Last of all, when we have listened to the Scriptures, the life and teaching of Christ, the examples of the saints, the experience of the aboriginal peoples, the findings of the scientists, and to earth itself, we can begin listening to our own hearts. The life we live now has almost nothing to do with nature. Everything from our toothpaste to our house has been created through a petroleum industry which is now in its final years. We even acquire our food which has been produced in factories somewhere else in the world. We live in a kind of matrix of unreality, as removed from the natural world as we possibly can be. No wonder we are so comfortable with the concept of colonizing other planets like Mars, because we live on earth as if it is a hostile place not suitable to human life. In truth, it isn’t suitable for the kind of life we have enjoyed for the past seventy years. And it is certainly not suitable to seven billion people trying to live the same way. At some point we have to reckon with the truth of our situation; we will have to face the fact that life on earth is not meant to look like it does now and that we have to find a way back to a healthy, engaged, Christ-centered and sustainable way of living.

And this is where listening to our heart is so important. We already know deep down that there is something wrong. We were made for communion, not dominion, with nature and whenever a person is living in contradiction to how God intends, they know it. We may be out of control as a race, but we can change as individuals. We can repent, and turn to the love of God and take our proper place in the natural world. We can honour the presence of God in the flowers and animals. We can live very well upon the earth. We can begin to uphold the love which God displays for the earth in our own lives and personal witness. Each of us will do so uniquely, but we are each capable of it. And we are capable because we were meant to live this way. It is in our DNA, and it is in the DNA of the Gospel itself. But knowing this, really knowing it, requires a long journey of listening – but as we are called to love, this is the only journey worth taking, and certainly one which needs be made before we can take up action.

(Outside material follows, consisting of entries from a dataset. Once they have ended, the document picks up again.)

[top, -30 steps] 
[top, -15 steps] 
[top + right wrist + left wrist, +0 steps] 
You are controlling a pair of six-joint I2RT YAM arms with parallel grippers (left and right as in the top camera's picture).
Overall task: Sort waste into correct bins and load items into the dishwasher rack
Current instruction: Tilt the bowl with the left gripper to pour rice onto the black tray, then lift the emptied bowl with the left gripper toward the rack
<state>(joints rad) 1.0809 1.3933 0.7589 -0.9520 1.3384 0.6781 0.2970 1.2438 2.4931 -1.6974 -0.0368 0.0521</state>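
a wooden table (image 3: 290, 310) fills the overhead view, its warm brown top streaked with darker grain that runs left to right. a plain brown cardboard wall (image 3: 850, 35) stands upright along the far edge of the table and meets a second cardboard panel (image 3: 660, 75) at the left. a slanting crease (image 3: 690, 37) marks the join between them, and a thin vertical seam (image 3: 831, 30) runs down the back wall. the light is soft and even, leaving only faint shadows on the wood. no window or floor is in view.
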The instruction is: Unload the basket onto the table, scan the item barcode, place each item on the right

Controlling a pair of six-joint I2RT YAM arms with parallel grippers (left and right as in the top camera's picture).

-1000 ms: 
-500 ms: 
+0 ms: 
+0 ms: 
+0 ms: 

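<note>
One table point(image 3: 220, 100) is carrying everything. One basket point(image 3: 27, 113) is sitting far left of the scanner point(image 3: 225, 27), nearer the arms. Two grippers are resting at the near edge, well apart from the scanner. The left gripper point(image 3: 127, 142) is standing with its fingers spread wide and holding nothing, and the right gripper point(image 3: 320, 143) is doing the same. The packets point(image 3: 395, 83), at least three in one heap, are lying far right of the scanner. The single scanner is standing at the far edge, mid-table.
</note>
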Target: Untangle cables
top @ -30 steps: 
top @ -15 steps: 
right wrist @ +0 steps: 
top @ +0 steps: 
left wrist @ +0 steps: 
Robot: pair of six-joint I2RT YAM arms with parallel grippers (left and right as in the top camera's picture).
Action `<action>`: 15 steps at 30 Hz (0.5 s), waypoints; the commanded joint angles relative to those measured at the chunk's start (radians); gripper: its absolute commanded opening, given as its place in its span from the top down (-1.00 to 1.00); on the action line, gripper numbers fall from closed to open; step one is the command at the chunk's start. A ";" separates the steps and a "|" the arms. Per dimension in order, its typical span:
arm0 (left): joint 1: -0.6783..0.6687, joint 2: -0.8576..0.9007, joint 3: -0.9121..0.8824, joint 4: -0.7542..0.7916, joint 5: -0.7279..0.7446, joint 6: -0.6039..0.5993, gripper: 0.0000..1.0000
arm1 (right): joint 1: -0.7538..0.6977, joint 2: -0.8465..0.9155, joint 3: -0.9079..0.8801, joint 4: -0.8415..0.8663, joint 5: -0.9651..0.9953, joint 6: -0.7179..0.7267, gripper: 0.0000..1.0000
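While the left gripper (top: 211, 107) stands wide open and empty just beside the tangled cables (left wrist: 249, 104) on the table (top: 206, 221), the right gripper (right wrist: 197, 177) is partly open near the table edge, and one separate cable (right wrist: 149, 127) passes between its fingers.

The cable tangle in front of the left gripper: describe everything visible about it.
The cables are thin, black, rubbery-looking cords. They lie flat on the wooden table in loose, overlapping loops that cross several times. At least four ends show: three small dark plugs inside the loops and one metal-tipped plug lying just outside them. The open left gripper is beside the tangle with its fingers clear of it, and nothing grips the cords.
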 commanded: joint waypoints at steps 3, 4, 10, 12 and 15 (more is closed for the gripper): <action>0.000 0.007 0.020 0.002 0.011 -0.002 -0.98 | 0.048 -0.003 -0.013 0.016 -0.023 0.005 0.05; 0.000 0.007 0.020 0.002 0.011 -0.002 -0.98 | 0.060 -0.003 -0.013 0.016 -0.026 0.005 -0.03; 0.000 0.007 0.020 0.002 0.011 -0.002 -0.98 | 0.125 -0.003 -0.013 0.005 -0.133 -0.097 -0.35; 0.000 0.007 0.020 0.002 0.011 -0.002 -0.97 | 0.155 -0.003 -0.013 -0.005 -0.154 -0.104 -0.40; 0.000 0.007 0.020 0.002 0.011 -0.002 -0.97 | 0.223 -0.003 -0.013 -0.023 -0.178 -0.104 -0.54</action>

And let’s start by listening to this saint, a Syrian just like those currently crying out to be heard and helped right now in Europe: “In love did God bring the world into existence; in love is God going to bring it to that wondrous transformed state, and in love will the world be swallowed up in the great mystery of the one who has performed all these things; in love will the whole course of the governance of creation be finally comprised” – St Isaac the Syrian.

-Kaleeg Hainsworth is the author of An Altar In the Wilderness (RMB ’14), an ecologist, a podcaster, speaker, Orthodox priest, and most of all a dad of three. He is a member of the Earth Keepers team.